Willard Bean (David McConnell) is a former middleweight boxer who appears to be settling down after a career in the ring. But life takes an unexpected turn for Willard and his new bride Rebecca (Cassidy Hubert) when church president Joseph F. Smith calls the couple on a precarious assignment: relocate to upstate New York and take over the newly reacquired Joseph Smith farm in Palmyra.
It’s been 85 years since early church members were persecuted out of town en route to their eventual migration to the Salt Lake Valley, but Willard and Rebecca quickly find that Palmyra still carries a deep bias against the “Mormons.” The local Anti-Mormon League leaves them a notice for a $5,000 bounty on their front door as a housewarming gift, and most of the time, dirty looks are the best reaction the young couple can hope for around town. Even when Rebecca seeks nursing help to deliver her first baby, the town collectively slams its door in the Beans' faces.
Willard has served three different missions prior to his Palmyra assignment, yet in the face of persecution, too often his boxing instincts take over. But despite the satisfaction of knocking out a couple of irritating locals, he and Rebecca gradually determine that the most effective missionary work will require a different strategy — especially if they are to execute the church’s orders to purchase the historic Hill Cumorah site from local landowners.
In time for Pioneer Day, “Fighting Preacher” marks Christensen’s return to more of a pioneer-era setting after his last two films that told more contemporary stories. But while the new film is similar to efforts like 2013’s “Ephraim’s Rescue,” with desaturated visuals and period design, “Fighting Preacher” explores a unique angle on church history, telling the story of how a more established faith began to reconnect with the areas and peoples connected to the original pioneer exodus.
For Latter-day Saints, the new subject matter will underscore Christensen’s missionary message, but on a more universal level, McConnell's Willard works well as an appealing but flawed character trying to work through his weaknesses on behalf of a noble cause. Willard’s arc pulls the story together effectively and gives “Fighting Preacher” a tighter narrative.
“Fighting Preacher” also features some interesting and at times moving moments, such as the late-night sight of Palmyra locals digging for gold on the Hill Cumorah, or a late poignant scene where Willard reveals an unexpected bit of his past with another local.

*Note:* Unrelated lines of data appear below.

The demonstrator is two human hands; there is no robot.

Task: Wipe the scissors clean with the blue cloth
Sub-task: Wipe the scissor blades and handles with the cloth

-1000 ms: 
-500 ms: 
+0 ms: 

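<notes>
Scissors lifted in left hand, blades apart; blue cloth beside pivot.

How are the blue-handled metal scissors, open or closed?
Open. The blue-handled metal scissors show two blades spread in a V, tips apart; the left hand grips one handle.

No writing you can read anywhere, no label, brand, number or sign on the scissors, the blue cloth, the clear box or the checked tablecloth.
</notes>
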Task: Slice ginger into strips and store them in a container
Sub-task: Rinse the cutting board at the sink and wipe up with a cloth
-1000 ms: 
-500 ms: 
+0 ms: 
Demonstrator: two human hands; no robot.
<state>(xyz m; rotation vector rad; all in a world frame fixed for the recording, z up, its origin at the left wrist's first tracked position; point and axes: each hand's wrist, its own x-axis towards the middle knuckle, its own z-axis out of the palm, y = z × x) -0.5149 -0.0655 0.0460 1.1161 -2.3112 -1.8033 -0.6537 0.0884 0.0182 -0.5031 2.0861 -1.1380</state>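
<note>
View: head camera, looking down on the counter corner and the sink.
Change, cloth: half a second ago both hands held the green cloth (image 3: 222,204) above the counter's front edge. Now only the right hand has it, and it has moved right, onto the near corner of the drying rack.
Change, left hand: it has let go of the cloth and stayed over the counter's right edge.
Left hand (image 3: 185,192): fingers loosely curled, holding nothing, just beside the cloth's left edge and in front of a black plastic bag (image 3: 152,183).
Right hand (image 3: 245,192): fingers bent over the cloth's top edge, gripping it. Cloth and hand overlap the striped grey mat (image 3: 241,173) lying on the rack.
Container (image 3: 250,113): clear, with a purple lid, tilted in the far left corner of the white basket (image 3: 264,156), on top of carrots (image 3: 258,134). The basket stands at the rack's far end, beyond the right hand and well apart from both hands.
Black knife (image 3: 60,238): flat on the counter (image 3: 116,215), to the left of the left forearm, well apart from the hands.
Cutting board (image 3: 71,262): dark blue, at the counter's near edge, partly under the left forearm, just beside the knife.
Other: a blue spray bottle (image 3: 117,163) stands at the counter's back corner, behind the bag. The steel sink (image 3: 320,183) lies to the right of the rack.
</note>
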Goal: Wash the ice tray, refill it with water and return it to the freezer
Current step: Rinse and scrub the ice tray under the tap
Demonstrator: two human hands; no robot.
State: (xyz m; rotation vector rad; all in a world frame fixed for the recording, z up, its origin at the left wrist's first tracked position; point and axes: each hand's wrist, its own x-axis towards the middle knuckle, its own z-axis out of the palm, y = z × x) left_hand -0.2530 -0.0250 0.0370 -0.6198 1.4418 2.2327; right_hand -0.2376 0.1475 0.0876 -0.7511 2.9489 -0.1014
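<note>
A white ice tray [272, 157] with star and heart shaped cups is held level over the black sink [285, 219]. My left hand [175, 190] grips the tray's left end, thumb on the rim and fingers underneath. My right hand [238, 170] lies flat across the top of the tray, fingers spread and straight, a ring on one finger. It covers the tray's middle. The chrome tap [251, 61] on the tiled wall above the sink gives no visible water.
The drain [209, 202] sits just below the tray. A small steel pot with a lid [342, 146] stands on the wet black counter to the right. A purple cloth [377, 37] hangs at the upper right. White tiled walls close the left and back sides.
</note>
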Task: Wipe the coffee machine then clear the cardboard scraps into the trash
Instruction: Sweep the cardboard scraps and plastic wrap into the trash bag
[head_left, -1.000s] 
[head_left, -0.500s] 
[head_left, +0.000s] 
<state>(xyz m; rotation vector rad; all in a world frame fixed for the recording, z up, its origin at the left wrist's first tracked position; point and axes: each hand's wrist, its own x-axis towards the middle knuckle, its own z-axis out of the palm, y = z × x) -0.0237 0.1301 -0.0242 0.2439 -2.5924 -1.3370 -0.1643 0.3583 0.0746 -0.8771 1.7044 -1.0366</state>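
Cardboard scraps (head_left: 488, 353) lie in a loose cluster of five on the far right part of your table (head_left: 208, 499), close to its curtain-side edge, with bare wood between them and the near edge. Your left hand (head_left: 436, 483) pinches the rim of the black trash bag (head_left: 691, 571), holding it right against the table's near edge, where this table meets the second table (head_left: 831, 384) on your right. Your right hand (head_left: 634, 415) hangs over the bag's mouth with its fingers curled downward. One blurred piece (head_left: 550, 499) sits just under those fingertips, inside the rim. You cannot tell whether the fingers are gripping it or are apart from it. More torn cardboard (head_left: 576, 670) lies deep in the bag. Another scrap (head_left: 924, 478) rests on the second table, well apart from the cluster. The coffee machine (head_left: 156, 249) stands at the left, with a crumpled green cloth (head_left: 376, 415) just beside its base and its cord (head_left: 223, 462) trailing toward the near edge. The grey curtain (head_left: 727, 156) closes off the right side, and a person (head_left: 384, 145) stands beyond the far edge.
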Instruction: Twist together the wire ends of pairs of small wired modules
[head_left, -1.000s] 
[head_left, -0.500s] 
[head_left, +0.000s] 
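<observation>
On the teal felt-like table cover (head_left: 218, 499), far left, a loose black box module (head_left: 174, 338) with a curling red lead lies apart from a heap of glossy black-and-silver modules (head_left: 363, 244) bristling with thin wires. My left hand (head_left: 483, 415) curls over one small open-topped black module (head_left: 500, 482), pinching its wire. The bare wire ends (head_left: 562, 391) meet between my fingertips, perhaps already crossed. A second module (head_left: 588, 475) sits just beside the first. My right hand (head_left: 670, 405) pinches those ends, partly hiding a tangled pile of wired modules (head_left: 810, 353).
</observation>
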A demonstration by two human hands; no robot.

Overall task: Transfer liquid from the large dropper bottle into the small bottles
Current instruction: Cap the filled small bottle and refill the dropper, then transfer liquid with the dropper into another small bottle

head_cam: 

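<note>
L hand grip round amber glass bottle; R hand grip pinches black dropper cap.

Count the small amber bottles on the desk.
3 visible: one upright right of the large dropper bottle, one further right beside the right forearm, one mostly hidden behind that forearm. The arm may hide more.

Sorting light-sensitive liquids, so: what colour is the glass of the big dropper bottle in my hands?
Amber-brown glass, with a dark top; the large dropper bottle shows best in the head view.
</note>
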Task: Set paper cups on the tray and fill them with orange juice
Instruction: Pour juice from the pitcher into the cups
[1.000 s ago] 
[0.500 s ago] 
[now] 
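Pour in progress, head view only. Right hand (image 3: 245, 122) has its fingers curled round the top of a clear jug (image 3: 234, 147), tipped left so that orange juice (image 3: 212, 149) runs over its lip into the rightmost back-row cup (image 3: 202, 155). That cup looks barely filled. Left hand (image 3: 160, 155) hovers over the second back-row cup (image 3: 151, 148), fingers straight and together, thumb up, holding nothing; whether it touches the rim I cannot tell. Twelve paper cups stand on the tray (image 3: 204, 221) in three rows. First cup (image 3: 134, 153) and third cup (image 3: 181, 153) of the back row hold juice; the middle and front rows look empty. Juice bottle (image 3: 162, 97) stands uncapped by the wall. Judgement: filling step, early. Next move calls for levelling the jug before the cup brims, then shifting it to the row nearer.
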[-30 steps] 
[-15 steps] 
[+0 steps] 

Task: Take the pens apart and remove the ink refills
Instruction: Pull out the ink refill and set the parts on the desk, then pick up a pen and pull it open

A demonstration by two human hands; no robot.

The moments of sincerity and drama tend to work more consistently than the comic beats, but a strong character arc and an instructive message give “Fighting Preacher’s” unique story some worthwhile meat. Though the results will likely bear the most meaning for members of The Church of Jesus Christ of Latter-day Saints, Christensen’s effort should carry value for anyone interested in the Biblical admonition to “love one another.”
Rating explained: “The Fighting Preacher” is rated PG for some intense moments and fisticuffs.